Richard Crow

Photo © A. Kolkowski

Recorded on October 21st 2010 in London.

Our Father (Bum Cheese), 1964, 2010

The piece “Our Father” could and should be subtitled Bum Cheese, which are the two words that I inserted into the prayer on cue after my mother intones “Hallowed be thy…” and it was a family joke, not sure exactly where I got that from at the tender age of around 3 and a half, but I recall my mother telling me years later that because I was speaking very quietly (into the microphone) I was under the impression that I couldn’t be heard! Which is of course absurd as I was being recorded! Perhaps this was a kind of “automatic speaking”? The original piece was recorded in Somerset around 1964 by my mother who incidentally made all the tape recordings of family and friends, it must have been all those long hours she had spent working at the telephone exchange putting all those calls through that made her feel at ease with the technology of the day. My father’s passion was strictly photography and later hi-fi. For those that need to know these kind of things it was recorded on an Elizabethan Automatic 4 track reel to reel tape recorder “England’s foremost Tape Recorder Manufacturers” (Elizabethan Tape Recorders Ltd, Crow Lane, Romford, Essex). For this wax cylinder I have over-dubbed myself (some 46 years later) with the original recording.

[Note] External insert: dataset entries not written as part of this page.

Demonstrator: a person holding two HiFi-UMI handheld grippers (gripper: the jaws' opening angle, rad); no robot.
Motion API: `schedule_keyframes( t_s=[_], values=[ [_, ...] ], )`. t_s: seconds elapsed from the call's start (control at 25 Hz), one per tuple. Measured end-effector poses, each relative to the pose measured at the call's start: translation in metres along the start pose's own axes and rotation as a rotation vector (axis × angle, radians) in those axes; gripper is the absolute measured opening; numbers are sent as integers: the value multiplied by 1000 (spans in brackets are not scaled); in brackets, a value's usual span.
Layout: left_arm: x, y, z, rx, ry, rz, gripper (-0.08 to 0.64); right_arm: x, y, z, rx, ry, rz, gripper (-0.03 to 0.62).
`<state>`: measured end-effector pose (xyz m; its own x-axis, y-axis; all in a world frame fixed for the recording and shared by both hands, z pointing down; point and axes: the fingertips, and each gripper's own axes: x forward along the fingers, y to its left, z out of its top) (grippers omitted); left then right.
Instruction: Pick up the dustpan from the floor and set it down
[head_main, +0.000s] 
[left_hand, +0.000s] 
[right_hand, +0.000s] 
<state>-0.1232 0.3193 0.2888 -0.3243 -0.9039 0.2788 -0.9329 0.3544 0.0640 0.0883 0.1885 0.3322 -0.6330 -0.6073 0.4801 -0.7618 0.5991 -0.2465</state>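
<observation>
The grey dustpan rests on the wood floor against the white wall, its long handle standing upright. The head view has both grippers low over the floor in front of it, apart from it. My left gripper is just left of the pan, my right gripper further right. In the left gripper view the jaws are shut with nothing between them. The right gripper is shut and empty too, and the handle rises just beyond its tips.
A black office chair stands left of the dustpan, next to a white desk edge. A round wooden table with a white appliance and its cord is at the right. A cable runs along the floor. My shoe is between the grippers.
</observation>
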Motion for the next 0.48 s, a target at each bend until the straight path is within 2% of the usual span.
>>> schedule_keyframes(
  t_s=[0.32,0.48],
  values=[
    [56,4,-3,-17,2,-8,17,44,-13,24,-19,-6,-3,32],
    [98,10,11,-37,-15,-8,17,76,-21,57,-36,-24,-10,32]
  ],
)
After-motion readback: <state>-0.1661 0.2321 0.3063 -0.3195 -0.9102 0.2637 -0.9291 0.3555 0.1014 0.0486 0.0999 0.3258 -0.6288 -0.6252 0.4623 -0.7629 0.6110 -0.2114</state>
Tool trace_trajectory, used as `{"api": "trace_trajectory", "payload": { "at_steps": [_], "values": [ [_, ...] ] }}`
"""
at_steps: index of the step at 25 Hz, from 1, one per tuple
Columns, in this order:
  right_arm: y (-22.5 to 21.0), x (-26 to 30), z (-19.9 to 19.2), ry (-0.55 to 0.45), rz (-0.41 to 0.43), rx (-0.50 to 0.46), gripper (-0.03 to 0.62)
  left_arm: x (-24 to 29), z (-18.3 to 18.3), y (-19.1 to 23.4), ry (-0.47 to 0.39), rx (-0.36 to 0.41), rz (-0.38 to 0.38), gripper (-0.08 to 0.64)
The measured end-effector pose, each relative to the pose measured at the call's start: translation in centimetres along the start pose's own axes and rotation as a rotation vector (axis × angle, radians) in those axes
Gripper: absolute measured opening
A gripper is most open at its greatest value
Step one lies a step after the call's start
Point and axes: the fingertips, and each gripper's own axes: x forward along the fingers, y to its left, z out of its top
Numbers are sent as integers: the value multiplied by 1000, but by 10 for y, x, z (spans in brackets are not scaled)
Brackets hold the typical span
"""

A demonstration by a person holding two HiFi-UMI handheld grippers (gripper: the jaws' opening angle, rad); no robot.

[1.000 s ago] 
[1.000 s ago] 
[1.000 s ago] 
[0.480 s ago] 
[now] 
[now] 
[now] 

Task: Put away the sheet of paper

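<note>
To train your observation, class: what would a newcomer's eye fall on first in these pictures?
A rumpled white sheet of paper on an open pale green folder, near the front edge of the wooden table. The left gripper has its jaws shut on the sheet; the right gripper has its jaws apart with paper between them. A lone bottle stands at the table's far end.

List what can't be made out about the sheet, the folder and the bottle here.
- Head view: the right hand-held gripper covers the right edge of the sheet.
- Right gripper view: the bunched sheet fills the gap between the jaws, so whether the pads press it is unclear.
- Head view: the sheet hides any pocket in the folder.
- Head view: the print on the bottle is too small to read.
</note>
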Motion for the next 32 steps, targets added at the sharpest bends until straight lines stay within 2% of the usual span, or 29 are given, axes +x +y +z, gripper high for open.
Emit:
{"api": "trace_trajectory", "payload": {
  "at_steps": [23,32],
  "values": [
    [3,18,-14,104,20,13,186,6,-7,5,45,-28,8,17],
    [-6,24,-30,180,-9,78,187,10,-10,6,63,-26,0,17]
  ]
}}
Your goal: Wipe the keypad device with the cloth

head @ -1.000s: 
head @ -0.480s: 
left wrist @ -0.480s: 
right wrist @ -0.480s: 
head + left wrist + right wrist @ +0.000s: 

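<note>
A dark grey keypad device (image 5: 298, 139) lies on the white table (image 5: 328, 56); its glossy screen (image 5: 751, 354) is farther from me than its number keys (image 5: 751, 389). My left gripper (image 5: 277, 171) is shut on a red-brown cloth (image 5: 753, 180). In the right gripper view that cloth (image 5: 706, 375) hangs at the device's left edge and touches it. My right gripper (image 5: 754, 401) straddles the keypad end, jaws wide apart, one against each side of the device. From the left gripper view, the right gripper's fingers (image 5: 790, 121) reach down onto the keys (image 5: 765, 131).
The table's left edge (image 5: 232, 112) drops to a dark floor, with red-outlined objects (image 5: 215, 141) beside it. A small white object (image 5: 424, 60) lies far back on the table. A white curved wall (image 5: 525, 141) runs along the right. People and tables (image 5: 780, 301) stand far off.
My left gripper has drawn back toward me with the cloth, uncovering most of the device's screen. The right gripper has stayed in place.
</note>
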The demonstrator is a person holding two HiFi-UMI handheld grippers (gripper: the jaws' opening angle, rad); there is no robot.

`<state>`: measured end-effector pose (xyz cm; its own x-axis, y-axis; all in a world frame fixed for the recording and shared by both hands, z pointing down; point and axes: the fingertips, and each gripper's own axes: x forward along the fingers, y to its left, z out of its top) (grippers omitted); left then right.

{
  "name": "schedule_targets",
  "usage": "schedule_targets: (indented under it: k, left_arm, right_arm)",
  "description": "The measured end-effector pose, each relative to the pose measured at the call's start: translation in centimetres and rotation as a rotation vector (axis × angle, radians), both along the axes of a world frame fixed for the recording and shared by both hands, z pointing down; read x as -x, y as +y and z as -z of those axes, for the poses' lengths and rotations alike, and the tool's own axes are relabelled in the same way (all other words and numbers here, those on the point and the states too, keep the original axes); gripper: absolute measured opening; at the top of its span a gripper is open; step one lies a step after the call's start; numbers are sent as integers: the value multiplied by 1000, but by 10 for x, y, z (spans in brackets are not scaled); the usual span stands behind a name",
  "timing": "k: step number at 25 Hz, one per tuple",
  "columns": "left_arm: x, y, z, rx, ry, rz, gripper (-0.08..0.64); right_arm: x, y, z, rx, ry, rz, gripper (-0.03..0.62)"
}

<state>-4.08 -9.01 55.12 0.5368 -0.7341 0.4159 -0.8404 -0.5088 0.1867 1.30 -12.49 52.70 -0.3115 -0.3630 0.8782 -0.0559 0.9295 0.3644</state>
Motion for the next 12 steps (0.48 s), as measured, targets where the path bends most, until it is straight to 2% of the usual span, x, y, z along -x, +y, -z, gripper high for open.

Richard Crow is an inter-disciplinary artist working in the field of experimental audio research and live performance. He utilises sound and noise in a performative way, for its disruptive and subjective qualities and above all for its psycho-physical implications for the listener and viewer. Over the past two decades his solo and collaborative site-specific installations and performances have consisted of highly conceptualized interventions into base materiality, investigations of alternative systems of organisation and research into a certain material decadence, most notably with the project The Institution of Rot which he co-founded with the writer Nick Couldry in 1992.

www.soundthreshold.org


Recording Notes

Richard superimposed his voice onto the recorded cylinder and etched a new groove over the existing one, itself a re-recording of a digital transfer from a childhood tape.

The superimposition has partially erased and distressed the original groove, causing echoes and skipping. Richard’s own voice is heard very faintly too, quietly reliving his childhood experience. The layers of time etched on this ‘wax tablet’ are revealed in the manner of an ancient palimpsest.